I don't eat much raw food, but these little summer rolls are to die for. These were extra sweet by using home-grown carrots, freshly harvested. These are the kind of carrots that are so good and organic that you don't even have to peel them. And the fresh mint in this dish really brings it to life. This was my first experience with rice paper wrappers. Don't be intimated by them; once you get the hang of it, it is really quite easy and fun to do.

Summer Rolls


Miso Sauce:
¼ c white miso paste
2 scallions, chopped
2 T lemon juice
1 T lime juice
1 T rice wine vinegar
1 T dark sesame oil
1 T brown sugar
1/8 t chili powder
¼ c olive oil

Summer Rolls:
4 medium carrots, shredded
1 small zucchini, peeled and julienned
½ c parsley leaves
¼ c fresh mint
2 scallions, chopped
15 rice paper wrappers


1. Miso Sauce: puree all the ingredients in a food processor and chill.

2. Summer rolls: Combine carrots, zucchini, parsley, mint, and scallions in a bowl.

3. Dip 1 rice paper in warm water for 30 seconds, or until soft. Place the paper on a towel. Spoon about 2 tablespoons of the vegetables onto the bottom third of the rice paper. Roll up part way, then fold in the sides, and continue rolling. Repeat this for all rice papers. Cover and chill the rolls.

4. Serve rolls cold or room temperature with miso sauce.

September 16, 2009

How Cooking Made us Human

I have just finished reading Richard Wrangham's 2009 book Catching Fire: How Cooking Made Us Human. This book contains aspects of anthropology and gastronomy, two of my favorite hobby subjects.

The book's premise is that cooking food has made us what we are today, and without fire, we may be still swinging around in trees. Wrangham sets in right away and discredits the popular movement of eating only raw food. Demi Moore does it, David Bowie does it, and countless others. The biggest claim from the raw-foodists is that there are enzymes in raw food that are critical for digestion, enzymes which are destroyed by heating.

Not only have these "critical enzymes" thus far eluded scientific research, but Wrangham points out numerous studies and revealing examples throughout history that the exact opposite is true: Humans cannot properly digest raw food enough to maintain good health.

The raw-foodists like to point out that a raw food diet is "natural", but they fail to understand that it is natural for apes and monkeys, but it is not natural for humans. They fail to understand that the human body has evolved and adapted to a cooked food diet. Everything about our eating system-- our small mouth and lips, small teeth, small jaw muscles, small stomach, short digestion cycles, and short intestines -are all at a huge disadvantage for processing raw food, but which handles cooked food very well.

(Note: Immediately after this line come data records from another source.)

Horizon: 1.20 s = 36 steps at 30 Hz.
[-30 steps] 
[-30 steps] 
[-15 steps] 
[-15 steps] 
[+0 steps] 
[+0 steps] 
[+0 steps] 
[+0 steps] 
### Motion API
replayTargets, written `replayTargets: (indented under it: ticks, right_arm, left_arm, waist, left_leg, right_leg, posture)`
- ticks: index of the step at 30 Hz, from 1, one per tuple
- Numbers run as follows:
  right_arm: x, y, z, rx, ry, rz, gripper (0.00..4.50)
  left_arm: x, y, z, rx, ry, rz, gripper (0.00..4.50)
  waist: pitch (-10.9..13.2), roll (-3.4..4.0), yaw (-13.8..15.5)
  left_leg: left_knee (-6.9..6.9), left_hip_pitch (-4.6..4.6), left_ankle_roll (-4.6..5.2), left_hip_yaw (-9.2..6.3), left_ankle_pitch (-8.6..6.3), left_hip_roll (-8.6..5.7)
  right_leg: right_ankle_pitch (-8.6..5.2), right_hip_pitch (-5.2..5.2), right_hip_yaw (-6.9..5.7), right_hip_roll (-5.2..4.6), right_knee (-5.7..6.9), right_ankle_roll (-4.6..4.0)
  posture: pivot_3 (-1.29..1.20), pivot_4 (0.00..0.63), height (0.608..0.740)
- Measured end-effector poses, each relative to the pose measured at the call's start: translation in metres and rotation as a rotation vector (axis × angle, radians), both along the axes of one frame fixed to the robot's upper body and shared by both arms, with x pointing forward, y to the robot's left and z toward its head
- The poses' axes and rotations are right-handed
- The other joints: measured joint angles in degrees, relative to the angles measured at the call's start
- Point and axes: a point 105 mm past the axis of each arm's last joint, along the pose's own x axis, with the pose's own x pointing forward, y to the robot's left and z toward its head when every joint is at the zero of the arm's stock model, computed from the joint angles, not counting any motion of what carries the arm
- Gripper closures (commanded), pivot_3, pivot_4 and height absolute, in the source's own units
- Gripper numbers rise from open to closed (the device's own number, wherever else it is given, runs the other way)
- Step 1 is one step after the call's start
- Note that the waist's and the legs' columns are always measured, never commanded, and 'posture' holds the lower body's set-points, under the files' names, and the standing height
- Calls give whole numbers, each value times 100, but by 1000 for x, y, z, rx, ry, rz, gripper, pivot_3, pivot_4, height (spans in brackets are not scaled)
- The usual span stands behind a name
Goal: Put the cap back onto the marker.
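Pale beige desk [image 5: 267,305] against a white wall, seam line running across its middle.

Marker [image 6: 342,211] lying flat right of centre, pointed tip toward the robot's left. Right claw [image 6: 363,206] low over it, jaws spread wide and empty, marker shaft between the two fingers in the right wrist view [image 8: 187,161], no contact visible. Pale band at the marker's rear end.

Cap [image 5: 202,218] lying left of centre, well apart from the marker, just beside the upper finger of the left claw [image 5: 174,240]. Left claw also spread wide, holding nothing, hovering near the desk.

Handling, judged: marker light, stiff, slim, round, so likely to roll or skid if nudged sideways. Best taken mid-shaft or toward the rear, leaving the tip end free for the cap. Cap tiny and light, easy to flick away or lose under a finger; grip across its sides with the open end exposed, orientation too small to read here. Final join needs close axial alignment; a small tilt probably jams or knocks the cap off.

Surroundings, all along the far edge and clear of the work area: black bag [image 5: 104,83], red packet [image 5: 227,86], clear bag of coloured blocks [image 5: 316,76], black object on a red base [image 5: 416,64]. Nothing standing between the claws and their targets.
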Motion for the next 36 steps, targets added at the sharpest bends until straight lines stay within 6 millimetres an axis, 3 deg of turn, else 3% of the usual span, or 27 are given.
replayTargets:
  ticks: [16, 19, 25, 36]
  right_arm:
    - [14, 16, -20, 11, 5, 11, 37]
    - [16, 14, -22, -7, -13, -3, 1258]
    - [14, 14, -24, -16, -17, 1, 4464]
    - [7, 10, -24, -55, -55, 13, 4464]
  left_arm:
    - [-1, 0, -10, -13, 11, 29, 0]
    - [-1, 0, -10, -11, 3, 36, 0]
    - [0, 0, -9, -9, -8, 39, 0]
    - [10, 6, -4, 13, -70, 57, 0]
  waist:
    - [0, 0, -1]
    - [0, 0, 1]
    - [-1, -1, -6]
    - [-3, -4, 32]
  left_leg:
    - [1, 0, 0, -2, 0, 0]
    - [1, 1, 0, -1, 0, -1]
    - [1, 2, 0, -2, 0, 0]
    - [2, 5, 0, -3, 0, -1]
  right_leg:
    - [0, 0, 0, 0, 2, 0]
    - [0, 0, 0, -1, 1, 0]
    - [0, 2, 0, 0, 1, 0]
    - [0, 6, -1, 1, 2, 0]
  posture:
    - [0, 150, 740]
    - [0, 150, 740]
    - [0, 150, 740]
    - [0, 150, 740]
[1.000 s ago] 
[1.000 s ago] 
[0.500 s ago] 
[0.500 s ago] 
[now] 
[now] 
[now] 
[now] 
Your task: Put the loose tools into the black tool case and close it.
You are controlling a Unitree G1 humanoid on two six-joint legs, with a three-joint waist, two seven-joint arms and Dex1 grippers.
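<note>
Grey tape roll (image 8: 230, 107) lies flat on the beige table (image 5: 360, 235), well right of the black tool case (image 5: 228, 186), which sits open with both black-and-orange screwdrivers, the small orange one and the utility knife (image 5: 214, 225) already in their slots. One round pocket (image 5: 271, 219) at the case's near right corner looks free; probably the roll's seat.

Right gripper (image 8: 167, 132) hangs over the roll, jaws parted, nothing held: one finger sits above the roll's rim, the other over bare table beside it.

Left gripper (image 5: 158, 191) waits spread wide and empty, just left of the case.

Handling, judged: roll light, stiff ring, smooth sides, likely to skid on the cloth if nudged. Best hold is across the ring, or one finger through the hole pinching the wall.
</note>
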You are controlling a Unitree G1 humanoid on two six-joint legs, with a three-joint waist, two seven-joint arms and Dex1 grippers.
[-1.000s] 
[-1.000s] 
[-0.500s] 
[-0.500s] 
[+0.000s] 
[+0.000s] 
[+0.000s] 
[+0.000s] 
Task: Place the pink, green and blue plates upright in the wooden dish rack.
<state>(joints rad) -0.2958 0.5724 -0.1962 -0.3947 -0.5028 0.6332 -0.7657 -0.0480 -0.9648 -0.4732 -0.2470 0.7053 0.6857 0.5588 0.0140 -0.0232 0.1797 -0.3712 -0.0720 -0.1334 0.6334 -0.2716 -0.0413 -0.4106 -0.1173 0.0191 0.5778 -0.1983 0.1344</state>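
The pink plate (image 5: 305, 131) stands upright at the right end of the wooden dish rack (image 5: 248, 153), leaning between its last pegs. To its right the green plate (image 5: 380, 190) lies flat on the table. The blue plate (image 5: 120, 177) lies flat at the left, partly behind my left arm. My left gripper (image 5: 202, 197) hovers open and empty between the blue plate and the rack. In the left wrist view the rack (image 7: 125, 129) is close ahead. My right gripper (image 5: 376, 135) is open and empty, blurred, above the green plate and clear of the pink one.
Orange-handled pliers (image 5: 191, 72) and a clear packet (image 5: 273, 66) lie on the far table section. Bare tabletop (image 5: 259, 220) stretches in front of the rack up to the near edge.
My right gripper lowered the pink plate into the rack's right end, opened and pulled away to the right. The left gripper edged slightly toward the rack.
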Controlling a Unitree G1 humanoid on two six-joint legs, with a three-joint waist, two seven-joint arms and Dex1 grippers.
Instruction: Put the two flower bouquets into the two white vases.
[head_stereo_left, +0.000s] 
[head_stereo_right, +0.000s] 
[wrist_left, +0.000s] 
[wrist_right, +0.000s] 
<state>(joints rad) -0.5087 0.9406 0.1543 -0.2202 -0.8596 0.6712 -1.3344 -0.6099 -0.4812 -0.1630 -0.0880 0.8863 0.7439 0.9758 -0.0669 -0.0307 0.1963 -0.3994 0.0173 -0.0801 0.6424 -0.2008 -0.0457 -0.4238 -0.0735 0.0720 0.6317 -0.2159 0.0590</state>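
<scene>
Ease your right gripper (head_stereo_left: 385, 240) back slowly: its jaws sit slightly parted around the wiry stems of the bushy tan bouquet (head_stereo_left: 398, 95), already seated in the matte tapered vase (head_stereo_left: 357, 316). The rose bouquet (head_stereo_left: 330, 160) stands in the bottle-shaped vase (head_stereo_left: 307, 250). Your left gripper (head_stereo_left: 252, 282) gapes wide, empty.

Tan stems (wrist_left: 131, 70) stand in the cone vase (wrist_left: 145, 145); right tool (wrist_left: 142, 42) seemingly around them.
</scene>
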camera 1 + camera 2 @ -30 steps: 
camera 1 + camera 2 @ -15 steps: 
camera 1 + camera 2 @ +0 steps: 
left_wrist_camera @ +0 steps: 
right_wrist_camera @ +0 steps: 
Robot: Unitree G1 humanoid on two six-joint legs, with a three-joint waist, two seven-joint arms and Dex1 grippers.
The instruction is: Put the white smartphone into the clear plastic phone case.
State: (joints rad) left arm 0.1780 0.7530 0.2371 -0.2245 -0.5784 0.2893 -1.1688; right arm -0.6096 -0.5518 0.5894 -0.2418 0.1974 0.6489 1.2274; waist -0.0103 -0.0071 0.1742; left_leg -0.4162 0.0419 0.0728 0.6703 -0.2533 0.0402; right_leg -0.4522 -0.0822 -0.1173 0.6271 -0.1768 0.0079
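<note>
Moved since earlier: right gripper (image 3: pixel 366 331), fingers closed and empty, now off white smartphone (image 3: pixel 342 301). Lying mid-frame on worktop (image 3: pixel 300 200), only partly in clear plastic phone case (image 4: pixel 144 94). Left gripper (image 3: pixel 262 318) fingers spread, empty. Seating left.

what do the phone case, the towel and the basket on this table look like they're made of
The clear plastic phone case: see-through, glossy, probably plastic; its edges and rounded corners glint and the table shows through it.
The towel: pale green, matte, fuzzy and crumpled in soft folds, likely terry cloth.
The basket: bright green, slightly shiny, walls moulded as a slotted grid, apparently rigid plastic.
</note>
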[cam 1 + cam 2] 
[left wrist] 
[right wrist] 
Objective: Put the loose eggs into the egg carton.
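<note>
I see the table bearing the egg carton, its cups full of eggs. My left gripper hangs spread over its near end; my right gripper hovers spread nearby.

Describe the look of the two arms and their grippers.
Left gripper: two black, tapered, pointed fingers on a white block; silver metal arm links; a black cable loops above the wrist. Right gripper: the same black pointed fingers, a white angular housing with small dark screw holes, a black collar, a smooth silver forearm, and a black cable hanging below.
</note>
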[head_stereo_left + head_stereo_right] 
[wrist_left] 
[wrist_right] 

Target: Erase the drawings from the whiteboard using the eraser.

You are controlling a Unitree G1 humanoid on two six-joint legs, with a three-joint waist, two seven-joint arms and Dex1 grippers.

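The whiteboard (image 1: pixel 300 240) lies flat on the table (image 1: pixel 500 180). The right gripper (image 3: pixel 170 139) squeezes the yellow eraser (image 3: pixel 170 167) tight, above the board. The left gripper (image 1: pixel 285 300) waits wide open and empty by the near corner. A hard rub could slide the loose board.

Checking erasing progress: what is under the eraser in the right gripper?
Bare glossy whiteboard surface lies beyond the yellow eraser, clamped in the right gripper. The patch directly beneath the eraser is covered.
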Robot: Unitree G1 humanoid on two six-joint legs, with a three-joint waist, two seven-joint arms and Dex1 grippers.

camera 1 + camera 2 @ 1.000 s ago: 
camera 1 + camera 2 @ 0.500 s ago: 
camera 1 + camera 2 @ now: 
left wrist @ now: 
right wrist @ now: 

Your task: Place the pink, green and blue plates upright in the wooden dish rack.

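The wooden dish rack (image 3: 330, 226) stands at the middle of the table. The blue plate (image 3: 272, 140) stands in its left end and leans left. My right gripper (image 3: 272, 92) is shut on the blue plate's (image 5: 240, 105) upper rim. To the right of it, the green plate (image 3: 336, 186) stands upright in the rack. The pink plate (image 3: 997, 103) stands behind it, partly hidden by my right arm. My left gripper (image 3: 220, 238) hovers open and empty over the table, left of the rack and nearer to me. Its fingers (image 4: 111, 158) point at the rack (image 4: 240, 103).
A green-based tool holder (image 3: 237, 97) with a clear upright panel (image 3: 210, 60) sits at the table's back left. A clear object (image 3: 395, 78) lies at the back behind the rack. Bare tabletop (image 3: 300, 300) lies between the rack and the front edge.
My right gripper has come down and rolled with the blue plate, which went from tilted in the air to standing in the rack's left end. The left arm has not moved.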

Another interesting point that Wrangham makes is that the human body supplies at least 20% of its energy to fuel our brains. This is far more than any other animal. Like a supercomputer, it takes a lot of juice to keep all that intelligence going. This energy demand calls for a well-tuned and sophisticated digestion system and diet.

Which brings us to the Expensive Tissue Theory. This theory states that either the digestive system or the brain are the big consumers of energy, but not both. Animals with larger digestive systems (which require more energy to operate) tend to have smaller brains. When looking at all the primates, the size of the brain is inversely proportional to the size the digestive system. For primates like gorillas, they have a lengthy and energy-consuming digestive system. For humans, we have a power-hungry brain, but a small digestive system. This system is adapted to eating cooked foods where nutrients are readily available with considerably less effort to digest.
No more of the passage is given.